Required work: Only certain lines below are wanted: those starting at the line containing "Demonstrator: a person" and ending at the line containing "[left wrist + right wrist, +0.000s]", both included, each retyped exactly.

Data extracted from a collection

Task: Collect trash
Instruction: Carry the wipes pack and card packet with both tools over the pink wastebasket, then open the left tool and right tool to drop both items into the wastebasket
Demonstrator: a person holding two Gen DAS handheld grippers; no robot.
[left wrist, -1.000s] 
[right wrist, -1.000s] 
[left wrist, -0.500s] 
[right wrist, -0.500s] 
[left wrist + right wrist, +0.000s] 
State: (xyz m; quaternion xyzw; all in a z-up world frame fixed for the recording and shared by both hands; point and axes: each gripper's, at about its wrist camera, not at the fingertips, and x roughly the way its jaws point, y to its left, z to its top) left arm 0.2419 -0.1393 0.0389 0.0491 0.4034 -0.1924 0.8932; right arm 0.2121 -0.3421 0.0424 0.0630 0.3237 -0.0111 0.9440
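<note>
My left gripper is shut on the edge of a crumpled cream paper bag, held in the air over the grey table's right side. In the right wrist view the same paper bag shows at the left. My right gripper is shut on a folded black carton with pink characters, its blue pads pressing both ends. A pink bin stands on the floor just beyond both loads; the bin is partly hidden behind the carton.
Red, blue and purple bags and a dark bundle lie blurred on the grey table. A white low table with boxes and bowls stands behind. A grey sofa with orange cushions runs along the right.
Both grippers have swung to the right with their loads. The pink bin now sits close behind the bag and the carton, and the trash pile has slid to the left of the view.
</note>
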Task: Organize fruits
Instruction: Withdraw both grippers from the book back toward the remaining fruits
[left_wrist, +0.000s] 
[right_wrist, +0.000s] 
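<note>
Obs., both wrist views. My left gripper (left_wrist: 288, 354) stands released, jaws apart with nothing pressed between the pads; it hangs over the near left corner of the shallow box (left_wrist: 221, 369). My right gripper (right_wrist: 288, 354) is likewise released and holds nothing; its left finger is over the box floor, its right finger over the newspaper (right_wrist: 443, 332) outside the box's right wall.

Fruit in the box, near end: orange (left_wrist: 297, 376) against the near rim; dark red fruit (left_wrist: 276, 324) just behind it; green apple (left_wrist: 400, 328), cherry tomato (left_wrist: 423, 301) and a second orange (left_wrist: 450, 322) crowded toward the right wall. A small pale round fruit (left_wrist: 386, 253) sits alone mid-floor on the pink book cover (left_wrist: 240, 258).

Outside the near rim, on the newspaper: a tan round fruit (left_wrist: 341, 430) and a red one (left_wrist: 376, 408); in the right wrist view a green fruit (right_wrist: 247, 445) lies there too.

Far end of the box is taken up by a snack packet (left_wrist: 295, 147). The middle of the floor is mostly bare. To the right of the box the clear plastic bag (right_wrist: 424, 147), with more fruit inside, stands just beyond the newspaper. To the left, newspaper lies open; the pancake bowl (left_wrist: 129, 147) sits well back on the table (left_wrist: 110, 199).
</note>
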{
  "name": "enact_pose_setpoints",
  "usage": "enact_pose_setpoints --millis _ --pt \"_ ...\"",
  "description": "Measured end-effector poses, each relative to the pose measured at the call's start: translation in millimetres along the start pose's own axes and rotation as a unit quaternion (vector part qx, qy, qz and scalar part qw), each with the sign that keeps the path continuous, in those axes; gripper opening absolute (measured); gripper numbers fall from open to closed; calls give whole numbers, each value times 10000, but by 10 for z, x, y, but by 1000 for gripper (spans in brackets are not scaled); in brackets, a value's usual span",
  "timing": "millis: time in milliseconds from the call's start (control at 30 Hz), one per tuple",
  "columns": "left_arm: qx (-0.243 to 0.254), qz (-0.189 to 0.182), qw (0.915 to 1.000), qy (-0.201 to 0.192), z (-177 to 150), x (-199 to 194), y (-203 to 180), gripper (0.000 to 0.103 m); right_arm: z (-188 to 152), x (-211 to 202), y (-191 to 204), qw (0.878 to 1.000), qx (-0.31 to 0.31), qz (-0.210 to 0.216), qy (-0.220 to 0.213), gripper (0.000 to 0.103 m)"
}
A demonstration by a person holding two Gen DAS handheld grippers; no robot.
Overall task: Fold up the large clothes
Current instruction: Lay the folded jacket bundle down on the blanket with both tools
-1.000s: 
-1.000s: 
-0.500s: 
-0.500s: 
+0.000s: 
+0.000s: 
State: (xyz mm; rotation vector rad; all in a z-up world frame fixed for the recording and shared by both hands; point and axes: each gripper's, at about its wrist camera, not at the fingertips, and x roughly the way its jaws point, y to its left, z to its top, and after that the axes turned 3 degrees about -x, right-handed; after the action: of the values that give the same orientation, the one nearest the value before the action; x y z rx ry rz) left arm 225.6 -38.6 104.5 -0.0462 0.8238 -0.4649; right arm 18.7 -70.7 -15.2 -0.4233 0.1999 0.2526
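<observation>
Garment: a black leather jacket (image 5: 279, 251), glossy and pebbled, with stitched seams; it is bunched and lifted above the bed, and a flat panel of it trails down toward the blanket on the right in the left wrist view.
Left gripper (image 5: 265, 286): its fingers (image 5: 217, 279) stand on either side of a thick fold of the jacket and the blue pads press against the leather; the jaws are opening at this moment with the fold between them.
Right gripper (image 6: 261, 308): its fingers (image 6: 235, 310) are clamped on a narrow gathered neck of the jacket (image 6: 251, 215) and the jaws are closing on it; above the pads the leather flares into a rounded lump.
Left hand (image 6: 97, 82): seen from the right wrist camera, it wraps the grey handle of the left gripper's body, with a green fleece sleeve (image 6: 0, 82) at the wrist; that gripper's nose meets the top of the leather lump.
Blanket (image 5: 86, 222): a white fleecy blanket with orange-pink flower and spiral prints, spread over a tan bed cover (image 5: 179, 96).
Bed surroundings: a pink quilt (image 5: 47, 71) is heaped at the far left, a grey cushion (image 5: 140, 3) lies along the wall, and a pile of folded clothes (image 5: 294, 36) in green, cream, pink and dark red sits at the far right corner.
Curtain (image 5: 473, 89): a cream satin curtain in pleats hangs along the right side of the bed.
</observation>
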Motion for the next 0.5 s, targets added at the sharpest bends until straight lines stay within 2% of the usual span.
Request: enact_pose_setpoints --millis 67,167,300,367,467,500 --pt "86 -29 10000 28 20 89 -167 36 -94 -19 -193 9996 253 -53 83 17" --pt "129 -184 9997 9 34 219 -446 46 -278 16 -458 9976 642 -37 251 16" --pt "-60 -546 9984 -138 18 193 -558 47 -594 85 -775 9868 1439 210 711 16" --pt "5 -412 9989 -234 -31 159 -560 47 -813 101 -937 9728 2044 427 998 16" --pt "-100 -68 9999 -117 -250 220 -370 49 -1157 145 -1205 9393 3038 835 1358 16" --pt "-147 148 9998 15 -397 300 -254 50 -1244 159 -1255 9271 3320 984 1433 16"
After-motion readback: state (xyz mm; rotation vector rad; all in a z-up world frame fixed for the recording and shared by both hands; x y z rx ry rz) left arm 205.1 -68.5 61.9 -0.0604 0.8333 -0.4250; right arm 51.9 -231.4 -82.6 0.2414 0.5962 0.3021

Task result:
Demonstrator: a person holding two Gen DAS handheld grippers; no robot.
[left wrist, -1.000s] 
[right wrist, -1.000s] 
[left wrist, -0.500s] 
[right wrist, -0.500s] 
[left wrist + right wrist, +0.000s] 

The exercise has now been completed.